**PROBLEM DESCRIPTION**
Find the line with "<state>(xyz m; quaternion" in the entries below, then output every line from it down to the line with "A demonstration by", exactly and with no pictures.

**EXERCISE INPUT**
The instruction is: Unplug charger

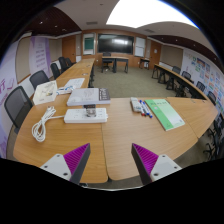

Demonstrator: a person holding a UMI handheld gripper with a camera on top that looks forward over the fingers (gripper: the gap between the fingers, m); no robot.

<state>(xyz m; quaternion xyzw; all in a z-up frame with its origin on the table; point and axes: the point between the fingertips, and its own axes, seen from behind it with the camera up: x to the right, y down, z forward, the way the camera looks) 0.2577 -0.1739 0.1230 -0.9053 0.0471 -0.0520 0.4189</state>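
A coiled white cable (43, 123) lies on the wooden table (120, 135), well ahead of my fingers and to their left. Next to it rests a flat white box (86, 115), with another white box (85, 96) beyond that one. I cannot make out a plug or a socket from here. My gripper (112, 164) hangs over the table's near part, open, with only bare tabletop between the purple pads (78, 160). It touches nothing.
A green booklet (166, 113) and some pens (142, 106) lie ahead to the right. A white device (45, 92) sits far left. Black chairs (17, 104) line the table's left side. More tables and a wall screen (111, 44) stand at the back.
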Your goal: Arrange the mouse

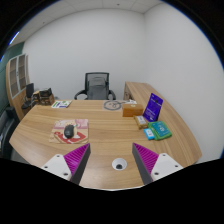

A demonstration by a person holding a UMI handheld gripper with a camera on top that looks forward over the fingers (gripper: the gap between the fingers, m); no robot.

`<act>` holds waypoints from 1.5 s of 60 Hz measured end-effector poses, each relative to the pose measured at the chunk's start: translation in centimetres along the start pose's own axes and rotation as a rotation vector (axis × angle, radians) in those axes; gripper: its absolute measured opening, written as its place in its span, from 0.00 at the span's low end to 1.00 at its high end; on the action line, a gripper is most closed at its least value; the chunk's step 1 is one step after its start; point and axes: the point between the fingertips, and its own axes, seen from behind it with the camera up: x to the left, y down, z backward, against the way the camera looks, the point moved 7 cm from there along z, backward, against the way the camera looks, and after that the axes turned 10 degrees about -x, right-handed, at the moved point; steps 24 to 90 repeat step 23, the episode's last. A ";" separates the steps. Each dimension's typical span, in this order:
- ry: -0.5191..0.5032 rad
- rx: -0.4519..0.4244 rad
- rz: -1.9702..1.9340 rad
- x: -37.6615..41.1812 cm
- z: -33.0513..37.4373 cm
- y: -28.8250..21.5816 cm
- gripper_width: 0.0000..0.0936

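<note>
I look out over a big wooden desk (100,135) from up high. On the far left I see a shelf (17,75) against the wall, with a brown box (41,97) near it at the desk's edge. A little to the right lie some white papers (62,104).

Next comes the mouse (69,130). It is dark and sits on a small pad (74,127) on the left part of the desk, well ahead of my left finger. Nothing touches it.

Down low are my two fingers, each with a purple pad (76,158). My gripper (112,160) is wide open and holds nothing. Between the fingers I see bare desk and a small round hole (119,164) with a white ring in the wood.

Behind the desk, in the middle, stands a black office chair (95,86). Just right of it lies a round thing (113,104) on the desk; I cannot tell what it is.

Further right stands a brown box (133,111), and beside it an upright purple board (153,106). In front of that lie a teal book (160,130) and a small blue thing (150,133).
</note>
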 end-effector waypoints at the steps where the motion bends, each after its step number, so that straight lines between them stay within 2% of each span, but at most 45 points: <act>1: 0.002 -0.001 0.000 -0.3 0.3 0.1 0.93; 23: 0.009 -0.012 -0.014 -2.8 5.2 1.9 0.93; 90: 0.009 -0.012 -0.014 -2.8 5.2 1.9 0.93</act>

**COMPLETED TASK**
<state>(xyz m; quaternion xyzw; all in a z-up frame with its origin on the table; point and axes: the point between the fingertips, and its own axes, seen from behind it with the camera up: x to the right, y down, z forward, the way the camera looks) 0.2577 -0.1739 0.1230 -0.9053 0.0471 -0.0520 0.4189</state>
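A coiled white cable (43, 123) lies on the wooden table (120, 135), well ahead of my fingers and to their left. Next to it rests a flat white box (86, 115), with another white box (85, 96) beyond that one. I cannot make out a plug or a socket from here. My gripper (112, 164) hangs over the table's near part, open, with only bare tabletop between the purple pads (78, 160). It touches nothing.
A green booklet (166, 113) and some pens (142, 106) lie ahead to the right. A white device (45, 92) sits far left. Black chairs (17, 104) line the table's left side. More tables and a wall screen (111, 44) stand at the back.
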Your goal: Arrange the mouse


A demonstration by a person holding a UMI handheld gripper with a camera on top that looks forward over the fingers (gripper: the gap between the fingers, m); no robot.

The answer to this exercise has been written out completely.